Second, how were distributions to safety net hospitals determined? HHS explains that hospitals qualifying as safety net hospitals under the formula above receive a payment from the $10 billion allocation equal to the ratio of the individual hospital’s “facility score” to the sum of all facility scores of all safety net hospitals, multiplied by $10 billion. A “facility score” for an acute care hospital is the product of the hospital’s DPP and the number of beds at the hospital; for a pediatric hospital, it’s the product of the hospital’s Medicaid ratio and number of beds. (Although being a math major isn’t necessary to be a health care lawyer, it doesn’t hurt. Who knew? Your blog author was an English and Political Science major before law school but always enjoyed a good math class, as his high school Algebra II teacher can attest).

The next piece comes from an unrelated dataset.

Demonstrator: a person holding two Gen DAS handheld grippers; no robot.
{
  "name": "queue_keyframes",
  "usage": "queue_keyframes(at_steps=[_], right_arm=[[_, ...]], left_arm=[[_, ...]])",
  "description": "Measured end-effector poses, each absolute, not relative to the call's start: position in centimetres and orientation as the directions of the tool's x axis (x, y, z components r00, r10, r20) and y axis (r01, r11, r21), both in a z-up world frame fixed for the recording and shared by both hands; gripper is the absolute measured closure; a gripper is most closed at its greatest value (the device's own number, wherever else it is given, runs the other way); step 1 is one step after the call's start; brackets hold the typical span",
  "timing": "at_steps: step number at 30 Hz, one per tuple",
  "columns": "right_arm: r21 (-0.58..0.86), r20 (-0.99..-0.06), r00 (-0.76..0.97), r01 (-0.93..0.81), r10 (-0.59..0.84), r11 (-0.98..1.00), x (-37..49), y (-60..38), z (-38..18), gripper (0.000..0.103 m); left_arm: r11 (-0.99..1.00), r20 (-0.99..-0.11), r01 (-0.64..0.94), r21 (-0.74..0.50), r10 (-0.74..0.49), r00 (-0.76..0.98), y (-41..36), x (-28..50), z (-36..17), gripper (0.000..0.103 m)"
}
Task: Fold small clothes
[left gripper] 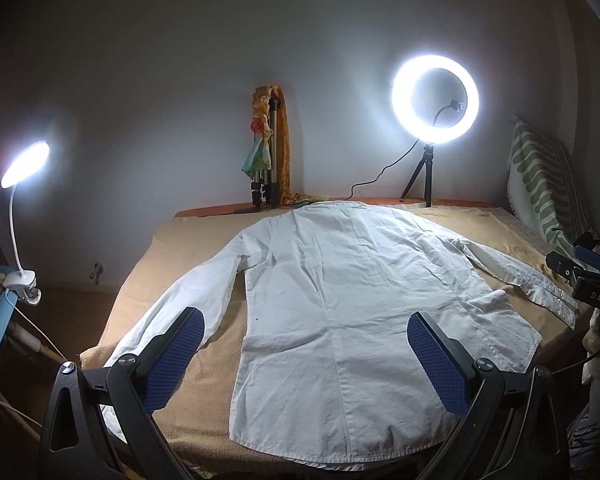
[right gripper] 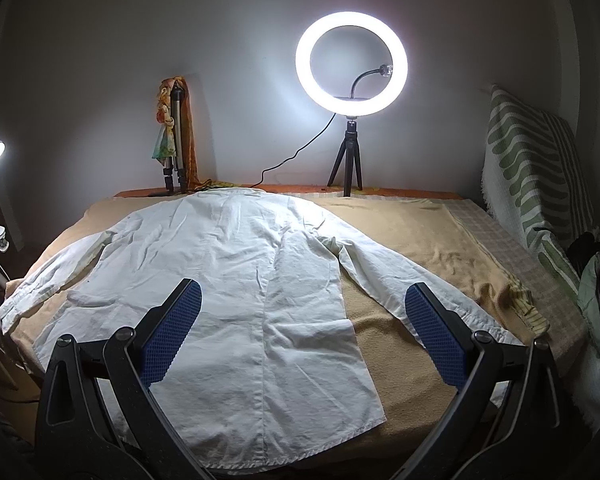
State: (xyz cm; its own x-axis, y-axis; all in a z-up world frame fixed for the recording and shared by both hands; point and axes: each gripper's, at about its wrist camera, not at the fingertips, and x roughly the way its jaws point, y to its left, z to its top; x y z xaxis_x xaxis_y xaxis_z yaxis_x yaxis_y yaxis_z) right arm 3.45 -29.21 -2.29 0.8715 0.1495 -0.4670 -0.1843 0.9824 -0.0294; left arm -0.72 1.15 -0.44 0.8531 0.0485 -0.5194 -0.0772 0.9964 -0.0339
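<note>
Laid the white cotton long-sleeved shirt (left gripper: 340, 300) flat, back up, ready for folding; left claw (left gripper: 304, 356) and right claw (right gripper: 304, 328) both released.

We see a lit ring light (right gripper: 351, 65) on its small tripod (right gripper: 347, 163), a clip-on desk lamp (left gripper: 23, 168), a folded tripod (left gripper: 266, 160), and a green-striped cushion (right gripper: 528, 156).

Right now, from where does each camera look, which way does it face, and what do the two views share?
Left wrist: sits on the left gripper near the bed's front edge, facing the back wall over the shirt; both open fingers show, and the right gripper at the right edge.
Right wrist: sits on the right gripper, further right, facing the same way; its open fingers show.
Shared: the shirt, ring light, desk lamp.
</note>
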Motion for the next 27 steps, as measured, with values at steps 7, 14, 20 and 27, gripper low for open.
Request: queue_keyframes(at_steps=[7,14,20,27], right_arm=[[-0.029,-0.466,0.872,-0.186,0.151,0.982,3.42,-29.24,-2.24,0.0],[-0.028,-0.465,0.872,-0.186,0.152,0.982,3.46,-29.13,-2.24,0.0],[-0.032,-0.464,0.872,-0.193,0.156,0.981,3.42,-28.96,-2.19,0.0],[-0.032,-0.464,0.872,-0.191,0.155,0.981,3.36,-28.88,-2.18,0.0]], left_arm=[[0.996,-0.518,-0.08,-0.033,0.051,0.854,1.19,-0.76,-0.36,0.0],[0.996,-0.517,-0.081,-0.035,0.051,0.855,1.36,-0.83,-0.29,0.0],[0.996,-0.519,-0.078,-0.032,0.051,0.853,1.16,-0.71,-0.31,0.0],[0.996,-0.517,-0.08,-0.031,0.052,0.854,1.23,-0.72,-0.14,0.0]])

The new HHS policy FAQs address some other Medicaid issues as well. For example, what if a provider was billing Medicaid under the provisions of an § 1115 waiver rather than under a regular State Plan Amendment? Are they eligible for funding? HHS explains that such a provider can still qualify for a distribution if they meet the other eligibility criteria. Another FAQ we noticed addresses the situation of new providers: those that billed Medicaid only beginning after January 1, 2020. HHS makes clear that these providers may not receive a payment under the Medicaid allocation because there is insufficient data for claims billed between January 1, 2020 and May 31, 2020. These providers may be eligible under other allocations, however.
Here at the Medicaid and the Law Blog, we will continue to monitor developments with the Medicaid allocation. According to HHS, there is approximately $50 billion left in the provider relief fund, although it’s possible Congress may replenish it this summer. We’ll certainly let you know if that happens.
 Although the Medicaid program mandates that states make extra payments to disproportionate share hospitals, this funding allocation relies on the Medicare disproportionate share adjustment because that adjustment uses a consistent, nationwide formula. A hospital’s DPP under the Medicare program is the sum of two fractions: first, the ratio of a hospital’s dual eligible patient days to total Medicare patient days and the second is the ratio of Medicaid patient days to total patient days. If the sum of these two fractions equals or exceeds 20.2%, the hospital meets the first test.
 Under the ACA, a hospital’s disproportionate share payment, based on its DPP as described above, is increased as its uncompensated care increases, and decreases as its uncompensated care decreases.